Blog Comment of the Week

This week’s best comment goes to Chort, in response to Beware of Self-Proclaimed Experts.

I’ve seen a lot of people saying it’s impossible to get rid of IE and Java in an enterprise, but we’re actually on a path to do it (company size ~500 employees). We have one department that needs IE, and one application used company-wide that uses a Java browser plug-in.

We’re in the process of migrating off the application that requires Java browser plug-in, then we’ll shut it off enterprise-wide and require exceptions for the inevitable handful of people who “need” it for some niche process. Similarly, we’re deploying system management software that will allow us to restrict software by department, so only the departments who can’t migrate off flagrantly unsafe software will be able to use it.

Giving impossible advice is problematic, but I’m reminded of the thought “The reasonable man adapts himself to the world; the unreasonable one persists in trying to adapt the world to himself. Therefore all progress depends on the unreasonable man.” If no one actually tries to do any of these unreasonable things, nothing substantial will change.
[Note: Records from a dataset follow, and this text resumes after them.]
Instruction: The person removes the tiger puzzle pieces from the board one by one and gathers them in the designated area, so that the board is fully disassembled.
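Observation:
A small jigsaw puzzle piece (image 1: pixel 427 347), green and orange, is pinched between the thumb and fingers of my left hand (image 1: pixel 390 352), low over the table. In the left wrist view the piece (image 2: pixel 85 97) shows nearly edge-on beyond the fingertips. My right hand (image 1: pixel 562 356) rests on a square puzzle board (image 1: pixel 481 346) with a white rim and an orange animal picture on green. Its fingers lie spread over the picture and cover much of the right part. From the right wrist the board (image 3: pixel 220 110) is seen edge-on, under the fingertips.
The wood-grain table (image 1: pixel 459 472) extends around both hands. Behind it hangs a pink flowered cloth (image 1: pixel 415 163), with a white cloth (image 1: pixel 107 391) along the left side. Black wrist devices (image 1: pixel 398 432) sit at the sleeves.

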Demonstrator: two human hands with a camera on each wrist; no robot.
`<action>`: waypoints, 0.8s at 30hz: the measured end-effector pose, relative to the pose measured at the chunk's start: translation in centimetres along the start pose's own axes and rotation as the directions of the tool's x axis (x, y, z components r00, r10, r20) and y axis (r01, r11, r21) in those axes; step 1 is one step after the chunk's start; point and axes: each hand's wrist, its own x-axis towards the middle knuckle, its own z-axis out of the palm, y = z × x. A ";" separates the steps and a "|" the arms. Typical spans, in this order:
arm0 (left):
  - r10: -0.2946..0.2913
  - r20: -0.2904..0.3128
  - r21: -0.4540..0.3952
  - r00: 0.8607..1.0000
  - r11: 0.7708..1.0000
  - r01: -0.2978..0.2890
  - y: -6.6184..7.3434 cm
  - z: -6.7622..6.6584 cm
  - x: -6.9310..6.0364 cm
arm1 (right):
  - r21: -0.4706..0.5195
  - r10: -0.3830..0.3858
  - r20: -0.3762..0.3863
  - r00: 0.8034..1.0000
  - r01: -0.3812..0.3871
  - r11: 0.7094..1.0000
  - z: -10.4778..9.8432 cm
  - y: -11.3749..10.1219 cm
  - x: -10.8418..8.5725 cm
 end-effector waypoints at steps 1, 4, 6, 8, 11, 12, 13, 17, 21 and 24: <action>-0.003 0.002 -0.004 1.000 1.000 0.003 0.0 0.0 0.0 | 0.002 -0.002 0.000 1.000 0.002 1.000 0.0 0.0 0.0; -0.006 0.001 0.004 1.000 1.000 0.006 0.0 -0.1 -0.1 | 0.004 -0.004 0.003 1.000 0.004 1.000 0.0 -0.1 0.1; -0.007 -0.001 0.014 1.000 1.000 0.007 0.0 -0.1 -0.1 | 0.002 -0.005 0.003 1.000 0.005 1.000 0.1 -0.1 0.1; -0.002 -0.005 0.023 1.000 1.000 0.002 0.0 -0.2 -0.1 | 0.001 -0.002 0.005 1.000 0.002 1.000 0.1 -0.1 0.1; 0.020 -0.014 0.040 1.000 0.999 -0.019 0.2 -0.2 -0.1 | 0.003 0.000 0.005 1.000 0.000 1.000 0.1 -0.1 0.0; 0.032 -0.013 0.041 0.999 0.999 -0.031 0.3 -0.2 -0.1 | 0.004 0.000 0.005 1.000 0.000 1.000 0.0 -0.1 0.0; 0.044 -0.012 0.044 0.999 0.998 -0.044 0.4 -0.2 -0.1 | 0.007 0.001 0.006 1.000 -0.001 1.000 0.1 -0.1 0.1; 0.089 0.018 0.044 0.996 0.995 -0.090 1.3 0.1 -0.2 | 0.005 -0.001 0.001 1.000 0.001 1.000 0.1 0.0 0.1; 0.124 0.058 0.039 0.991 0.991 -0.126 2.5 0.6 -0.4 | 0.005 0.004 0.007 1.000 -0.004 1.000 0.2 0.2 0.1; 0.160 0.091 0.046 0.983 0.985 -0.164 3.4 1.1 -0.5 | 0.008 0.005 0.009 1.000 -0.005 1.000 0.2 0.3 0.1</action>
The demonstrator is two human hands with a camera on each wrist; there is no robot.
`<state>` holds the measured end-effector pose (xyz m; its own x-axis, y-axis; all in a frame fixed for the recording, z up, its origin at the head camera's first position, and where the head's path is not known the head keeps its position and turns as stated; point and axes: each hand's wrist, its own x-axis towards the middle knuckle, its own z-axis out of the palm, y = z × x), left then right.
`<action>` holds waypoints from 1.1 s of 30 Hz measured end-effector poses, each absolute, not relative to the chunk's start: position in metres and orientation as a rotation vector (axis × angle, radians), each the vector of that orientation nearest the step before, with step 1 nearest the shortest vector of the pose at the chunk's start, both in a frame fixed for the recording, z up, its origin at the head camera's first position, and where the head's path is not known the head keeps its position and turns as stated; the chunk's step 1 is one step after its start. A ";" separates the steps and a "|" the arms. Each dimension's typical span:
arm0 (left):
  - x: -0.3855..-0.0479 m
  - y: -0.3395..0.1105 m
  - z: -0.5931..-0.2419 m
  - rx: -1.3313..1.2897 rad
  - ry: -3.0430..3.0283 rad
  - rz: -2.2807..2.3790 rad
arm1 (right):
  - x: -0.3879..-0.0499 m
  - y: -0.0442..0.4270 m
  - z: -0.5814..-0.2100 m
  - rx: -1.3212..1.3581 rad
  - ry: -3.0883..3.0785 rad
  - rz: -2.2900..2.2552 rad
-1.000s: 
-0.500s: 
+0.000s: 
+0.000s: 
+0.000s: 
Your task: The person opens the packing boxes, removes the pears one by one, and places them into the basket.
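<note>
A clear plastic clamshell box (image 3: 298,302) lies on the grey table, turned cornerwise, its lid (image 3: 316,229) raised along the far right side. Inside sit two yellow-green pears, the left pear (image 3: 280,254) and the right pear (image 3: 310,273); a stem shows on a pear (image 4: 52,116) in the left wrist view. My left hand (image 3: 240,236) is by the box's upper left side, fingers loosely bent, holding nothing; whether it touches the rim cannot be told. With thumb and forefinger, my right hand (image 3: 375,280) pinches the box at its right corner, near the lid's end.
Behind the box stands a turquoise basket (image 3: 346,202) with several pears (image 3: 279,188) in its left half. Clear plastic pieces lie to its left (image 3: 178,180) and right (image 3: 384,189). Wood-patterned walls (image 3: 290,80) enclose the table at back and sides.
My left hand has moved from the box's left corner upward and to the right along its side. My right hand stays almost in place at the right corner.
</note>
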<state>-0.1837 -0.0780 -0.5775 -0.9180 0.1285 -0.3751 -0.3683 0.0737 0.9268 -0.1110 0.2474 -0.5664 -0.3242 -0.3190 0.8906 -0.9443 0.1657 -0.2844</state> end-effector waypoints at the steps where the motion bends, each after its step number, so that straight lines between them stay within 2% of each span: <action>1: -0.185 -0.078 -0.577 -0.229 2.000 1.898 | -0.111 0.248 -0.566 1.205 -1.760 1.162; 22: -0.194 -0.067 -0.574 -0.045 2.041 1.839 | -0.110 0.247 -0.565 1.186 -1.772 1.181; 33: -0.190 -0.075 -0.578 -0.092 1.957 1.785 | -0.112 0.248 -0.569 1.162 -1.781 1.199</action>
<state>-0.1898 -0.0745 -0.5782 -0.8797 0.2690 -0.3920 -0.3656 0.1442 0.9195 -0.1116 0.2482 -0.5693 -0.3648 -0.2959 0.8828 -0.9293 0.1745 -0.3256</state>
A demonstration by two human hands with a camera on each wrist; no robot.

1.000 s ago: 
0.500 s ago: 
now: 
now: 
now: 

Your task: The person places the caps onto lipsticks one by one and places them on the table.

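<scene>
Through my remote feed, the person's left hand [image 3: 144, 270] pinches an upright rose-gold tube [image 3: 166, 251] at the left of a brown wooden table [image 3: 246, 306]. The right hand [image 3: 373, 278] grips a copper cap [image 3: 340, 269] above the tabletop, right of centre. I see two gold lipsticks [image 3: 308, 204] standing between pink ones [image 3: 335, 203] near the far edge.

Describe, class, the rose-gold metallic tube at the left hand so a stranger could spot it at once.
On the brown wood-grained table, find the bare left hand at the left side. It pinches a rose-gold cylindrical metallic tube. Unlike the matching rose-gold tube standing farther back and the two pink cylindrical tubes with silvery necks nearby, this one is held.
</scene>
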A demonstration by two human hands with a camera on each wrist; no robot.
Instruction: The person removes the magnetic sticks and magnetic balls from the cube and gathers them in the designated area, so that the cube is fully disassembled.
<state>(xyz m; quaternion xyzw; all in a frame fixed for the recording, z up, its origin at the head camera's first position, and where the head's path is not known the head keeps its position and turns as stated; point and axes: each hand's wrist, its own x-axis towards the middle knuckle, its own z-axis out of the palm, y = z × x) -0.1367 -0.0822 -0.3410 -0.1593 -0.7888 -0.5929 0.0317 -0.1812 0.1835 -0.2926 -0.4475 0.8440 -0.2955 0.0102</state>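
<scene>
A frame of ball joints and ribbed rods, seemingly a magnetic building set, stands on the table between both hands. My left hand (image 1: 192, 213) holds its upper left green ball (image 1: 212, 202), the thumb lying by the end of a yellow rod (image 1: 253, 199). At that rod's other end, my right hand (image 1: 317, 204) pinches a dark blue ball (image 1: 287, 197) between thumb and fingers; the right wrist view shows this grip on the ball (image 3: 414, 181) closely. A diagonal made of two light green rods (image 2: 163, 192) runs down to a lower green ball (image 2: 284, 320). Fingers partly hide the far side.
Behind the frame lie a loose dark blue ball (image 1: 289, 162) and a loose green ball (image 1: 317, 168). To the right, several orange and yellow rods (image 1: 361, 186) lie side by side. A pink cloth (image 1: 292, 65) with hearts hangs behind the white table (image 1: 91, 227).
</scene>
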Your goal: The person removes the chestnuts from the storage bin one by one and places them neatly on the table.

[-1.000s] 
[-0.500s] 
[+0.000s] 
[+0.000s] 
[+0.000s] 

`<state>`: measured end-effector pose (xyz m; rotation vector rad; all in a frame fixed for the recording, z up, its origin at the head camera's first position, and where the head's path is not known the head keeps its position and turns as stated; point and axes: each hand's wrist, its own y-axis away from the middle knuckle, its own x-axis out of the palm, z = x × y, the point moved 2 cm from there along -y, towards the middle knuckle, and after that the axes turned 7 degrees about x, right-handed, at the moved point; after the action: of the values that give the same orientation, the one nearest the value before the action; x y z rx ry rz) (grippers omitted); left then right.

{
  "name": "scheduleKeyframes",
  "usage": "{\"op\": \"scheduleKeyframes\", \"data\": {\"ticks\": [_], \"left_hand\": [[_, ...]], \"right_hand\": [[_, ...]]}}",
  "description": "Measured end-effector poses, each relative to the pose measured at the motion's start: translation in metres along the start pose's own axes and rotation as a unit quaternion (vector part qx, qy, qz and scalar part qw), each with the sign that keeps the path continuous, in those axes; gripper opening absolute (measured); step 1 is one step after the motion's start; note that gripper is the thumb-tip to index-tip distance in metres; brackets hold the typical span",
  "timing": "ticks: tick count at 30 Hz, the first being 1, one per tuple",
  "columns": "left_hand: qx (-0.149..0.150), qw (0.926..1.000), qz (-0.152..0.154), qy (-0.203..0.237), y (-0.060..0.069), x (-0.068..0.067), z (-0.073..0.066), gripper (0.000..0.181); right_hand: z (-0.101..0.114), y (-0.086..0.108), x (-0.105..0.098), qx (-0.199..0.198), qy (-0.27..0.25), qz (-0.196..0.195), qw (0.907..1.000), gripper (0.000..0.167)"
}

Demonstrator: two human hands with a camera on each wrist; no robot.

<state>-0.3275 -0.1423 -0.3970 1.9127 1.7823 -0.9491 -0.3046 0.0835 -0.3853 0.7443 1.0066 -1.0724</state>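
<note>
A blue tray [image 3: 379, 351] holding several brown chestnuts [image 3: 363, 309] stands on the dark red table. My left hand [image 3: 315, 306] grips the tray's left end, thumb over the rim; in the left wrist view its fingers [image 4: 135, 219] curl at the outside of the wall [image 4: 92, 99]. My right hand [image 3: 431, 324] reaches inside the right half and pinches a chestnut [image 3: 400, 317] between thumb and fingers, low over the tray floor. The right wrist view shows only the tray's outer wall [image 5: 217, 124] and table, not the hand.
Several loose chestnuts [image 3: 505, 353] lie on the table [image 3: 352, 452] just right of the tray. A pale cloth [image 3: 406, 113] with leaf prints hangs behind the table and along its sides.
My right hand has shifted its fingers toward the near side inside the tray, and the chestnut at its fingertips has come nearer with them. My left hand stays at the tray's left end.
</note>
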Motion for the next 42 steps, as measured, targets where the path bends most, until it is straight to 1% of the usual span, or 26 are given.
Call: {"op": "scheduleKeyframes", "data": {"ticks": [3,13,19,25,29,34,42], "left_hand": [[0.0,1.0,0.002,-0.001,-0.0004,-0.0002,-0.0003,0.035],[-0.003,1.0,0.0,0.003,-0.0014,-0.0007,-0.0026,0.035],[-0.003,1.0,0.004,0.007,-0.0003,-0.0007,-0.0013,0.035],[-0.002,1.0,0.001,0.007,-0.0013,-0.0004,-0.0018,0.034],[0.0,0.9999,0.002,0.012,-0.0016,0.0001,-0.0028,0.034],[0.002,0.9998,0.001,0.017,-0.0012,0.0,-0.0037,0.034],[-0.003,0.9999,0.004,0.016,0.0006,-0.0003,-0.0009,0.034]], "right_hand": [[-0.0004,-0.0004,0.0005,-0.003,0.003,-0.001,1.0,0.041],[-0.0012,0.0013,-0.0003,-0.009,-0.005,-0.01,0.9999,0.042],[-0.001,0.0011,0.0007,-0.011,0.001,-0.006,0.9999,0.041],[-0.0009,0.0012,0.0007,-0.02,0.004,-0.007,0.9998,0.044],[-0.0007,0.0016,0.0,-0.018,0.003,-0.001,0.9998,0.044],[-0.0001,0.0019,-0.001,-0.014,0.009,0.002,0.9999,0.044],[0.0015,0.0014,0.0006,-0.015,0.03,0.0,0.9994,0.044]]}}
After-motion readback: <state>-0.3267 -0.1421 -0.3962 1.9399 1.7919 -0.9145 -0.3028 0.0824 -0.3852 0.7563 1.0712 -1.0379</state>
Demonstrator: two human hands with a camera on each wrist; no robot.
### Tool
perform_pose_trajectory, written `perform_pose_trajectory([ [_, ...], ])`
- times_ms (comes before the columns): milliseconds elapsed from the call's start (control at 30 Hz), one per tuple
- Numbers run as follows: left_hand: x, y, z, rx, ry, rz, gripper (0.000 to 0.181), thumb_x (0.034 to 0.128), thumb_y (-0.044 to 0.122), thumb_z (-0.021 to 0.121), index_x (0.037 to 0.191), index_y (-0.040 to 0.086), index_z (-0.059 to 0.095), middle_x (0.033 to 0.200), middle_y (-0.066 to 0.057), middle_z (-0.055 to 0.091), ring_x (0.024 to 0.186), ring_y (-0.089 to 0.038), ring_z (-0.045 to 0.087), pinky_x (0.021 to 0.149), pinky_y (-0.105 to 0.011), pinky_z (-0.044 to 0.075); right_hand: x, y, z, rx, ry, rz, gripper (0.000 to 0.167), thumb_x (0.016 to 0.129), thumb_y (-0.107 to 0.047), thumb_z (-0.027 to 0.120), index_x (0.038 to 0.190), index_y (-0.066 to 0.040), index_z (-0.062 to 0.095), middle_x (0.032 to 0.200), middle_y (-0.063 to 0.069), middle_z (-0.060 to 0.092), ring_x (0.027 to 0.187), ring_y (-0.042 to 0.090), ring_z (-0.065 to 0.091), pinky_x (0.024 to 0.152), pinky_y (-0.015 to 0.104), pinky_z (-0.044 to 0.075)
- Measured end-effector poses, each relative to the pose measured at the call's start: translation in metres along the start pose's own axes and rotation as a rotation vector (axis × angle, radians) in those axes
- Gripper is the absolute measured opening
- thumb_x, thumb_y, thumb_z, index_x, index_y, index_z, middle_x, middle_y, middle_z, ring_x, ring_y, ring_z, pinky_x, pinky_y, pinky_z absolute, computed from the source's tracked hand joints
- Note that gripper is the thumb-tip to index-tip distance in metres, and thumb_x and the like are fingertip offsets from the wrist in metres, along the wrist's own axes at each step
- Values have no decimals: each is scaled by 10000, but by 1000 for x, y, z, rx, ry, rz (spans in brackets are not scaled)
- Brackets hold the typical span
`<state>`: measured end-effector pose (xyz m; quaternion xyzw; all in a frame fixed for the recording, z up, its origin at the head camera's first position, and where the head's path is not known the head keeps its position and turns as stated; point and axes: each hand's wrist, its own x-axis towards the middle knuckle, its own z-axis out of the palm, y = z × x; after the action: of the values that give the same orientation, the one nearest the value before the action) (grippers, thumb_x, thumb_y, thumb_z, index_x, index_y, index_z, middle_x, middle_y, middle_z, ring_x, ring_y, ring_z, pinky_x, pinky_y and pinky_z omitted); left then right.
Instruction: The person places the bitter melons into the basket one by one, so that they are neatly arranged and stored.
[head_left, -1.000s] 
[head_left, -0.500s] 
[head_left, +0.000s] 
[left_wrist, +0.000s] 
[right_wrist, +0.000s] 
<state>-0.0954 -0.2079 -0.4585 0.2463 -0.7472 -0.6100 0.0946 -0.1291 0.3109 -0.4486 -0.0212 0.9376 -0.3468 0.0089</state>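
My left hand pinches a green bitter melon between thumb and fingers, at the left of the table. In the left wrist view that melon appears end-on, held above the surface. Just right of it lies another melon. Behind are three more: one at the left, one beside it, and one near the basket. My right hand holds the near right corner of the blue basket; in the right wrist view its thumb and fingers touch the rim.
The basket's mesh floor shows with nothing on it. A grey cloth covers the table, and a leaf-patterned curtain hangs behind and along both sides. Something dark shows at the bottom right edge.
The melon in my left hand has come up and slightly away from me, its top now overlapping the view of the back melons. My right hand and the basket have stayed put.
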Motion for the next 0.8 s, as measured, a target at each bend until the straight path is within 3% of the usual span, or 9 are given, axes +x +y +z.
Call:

Remember, everyone thought Apple was insane to ban Flash, but the result was Adobe working much, much harder to make Flash safer and industry-wide migration away from it as a platform. Arguably user experience is much better today since developers can no longer take the lazy route of assuming every device will have Flash support.

TL;DR Practical is good, but great gains are rarely made by being pragmatic.